• Aim of the task: Using the listing below, set down exactly the lines starting at the line that contains "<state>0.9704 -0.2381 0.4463" and ending at the line that contains "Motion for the", both included, and no others.

• Information supplied:
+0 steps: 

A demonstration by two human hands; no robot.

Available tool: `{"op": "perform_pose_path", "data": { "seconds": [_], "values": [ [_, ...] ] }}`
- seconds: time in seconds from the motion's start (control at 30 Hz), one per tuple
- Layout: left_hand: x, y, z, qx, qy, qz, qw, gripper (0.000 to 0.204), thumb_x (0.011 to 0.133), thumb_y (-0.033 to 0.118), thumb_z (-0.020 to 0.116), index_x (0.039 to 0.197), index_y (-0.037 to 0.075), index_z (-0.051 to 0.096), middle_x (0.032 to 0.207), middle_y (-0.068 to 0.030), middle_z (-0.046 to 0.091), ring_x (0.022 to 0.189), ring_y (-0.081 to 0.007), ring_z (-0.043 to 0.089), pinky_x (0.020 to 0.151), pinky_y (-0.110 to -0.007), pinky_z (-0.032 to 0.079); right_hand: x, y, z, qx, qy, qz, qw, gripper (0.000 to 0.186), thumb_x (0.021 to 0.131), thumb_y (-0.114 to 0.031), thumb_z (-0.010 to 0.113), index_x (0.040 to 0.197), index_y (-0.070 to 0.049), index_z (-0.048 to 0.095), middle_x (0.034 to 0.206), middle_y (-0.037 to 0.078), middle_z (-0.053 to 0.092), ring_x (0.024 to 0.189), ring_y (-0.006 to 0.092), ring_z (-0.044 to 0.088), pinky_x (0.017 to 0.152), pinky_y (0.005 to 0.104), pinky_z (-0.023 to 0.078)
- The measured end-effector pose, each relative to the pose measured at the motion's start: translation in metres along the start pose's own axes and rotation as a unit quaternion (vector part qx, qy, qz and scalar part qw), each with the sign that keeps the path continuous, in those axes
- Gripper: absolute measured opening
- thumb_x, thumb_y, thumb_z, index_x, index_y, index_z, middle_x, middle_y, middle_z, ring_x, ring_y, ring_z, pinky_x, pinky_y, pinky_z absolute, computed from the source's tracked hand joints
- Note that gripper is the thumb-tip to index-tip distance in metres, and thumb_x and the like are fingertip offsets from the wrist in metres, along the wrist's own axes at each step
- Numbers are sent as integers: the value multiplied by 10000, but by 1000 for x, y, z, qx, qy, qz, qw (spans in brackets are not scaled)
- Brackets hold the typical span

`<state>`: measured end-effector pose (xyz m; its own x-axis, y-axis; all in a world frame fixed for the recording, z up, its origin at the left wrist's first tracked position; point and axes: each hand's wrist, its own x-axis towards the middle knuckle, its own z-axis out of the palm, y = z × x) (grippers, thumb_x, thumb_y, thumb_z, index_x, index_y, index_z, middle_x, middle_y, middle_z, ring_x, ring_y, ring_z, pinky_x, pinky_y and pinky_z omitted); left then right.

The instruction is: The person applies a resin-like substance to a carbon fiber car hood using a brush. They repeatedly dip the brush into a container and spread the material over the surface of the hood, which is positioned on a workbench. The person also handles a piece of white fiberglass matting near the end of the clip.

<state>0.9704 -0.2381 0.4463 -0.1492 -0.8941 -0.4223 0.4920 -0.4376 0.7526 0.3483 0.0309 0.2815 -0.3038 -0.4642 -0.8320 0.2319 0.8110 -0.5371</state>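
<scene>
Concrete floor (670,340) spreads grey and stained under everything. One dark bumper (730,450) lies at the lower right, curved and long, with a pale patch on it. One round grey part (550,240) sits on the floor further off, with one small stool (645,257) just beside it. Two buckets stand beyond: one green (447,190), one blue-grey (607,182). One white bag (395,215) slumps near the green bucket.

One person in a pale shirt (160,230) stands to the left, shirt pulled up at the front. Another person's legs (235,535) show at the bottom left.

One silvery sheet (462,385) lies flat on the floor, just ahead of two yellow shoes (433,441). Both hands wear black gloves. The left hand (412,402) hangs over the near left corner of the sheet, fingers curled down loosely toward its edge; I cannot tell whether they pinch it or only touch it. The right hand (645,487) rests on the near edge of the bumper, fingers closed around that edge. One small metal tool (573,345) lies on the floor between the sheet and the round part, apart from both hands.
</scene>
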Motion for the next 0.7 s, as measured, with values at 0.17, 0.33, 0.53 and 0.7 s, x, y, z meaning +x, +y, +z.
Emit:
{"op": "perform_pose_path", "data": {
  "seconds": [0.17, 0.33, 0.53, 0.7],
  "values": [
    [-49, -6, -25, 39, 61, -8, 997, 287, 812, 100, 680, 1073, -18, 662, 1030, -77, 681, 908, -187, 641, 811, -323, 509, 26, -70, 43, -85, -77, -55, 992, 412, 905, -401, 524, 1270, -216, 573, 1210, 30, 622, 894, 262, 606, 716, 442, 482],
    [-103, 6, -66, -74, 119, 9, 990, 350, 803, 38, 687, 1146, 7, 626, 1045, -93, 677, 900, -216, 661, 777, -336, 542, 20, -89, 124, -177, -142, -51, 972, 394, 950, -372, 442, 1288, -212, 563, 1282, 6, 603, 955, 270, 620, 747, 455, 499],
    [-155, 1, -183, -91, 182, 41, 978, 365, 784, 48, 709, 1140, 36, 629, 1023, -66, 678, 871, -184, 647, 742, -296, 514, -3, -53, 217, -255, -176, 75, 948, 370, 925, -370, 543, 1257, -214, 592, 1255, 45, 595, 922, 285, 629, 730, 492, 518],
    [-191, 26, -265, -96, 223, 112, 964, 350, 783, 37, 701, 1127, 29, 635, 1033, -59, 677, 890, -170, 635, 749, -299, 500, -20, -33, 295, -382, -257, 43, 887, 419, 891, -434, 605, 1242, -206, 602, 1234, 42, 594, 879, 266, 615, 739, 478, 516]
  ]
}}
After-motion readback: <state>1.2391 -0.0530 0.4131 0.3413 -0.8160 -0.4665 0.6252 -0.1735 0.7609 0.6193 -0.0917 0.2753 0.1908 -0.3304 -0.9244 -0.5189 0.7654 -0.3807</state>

• Response area:
<state>0.9704 -0.2381 0.4463 -0.1492 -0.8941 -0.4223 0.4920 -0.4376 0.7526 0.3483 0.0309 0.2815 -0.3038 -0.4642 -0.8320 0.2319 0.8110 -0.5371</state>
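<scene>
Concrete floor (670,340) spreads grey and stained under everything. One dark bumper (730,450) lies at the lower right, curved and long, with a pale patch on it. One round grey part (550,240) sits on the floor further off, with one small stool (645,257) just beside it. Two buckets stand beyond: one green (447,190), one blue-grey (607,182). One white bag (395,215) slumps near the green bucket.

One person in a pale shirt (160,230) stands to the left, shirt pulled up at the front. Another person's legs (235,535) show at the bottom left.

One silvery sheet (462,385) lies flat on the floor, just ahead of two yellow shoes (433,441). Both hands wear black gloves. The left hand (412,402) hangs over the near left corner of the sheet, fingers curled down loosely toward its edge; I cannot tell whether they pinch it or only touch it. The right hand (645,487) rests on the near edge of the bumper, fingers closed around that edge. One small metal tool (573,345) lies on the floor between the sheet and the round part, apart from both hands.
</scene>
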Motion for the next 0.7 s, as measured, with values at 0.17, 0.33, 0.53 and 0.7 s, x, y, z meaning +x, +y, +z.

No further work remains on this exercise.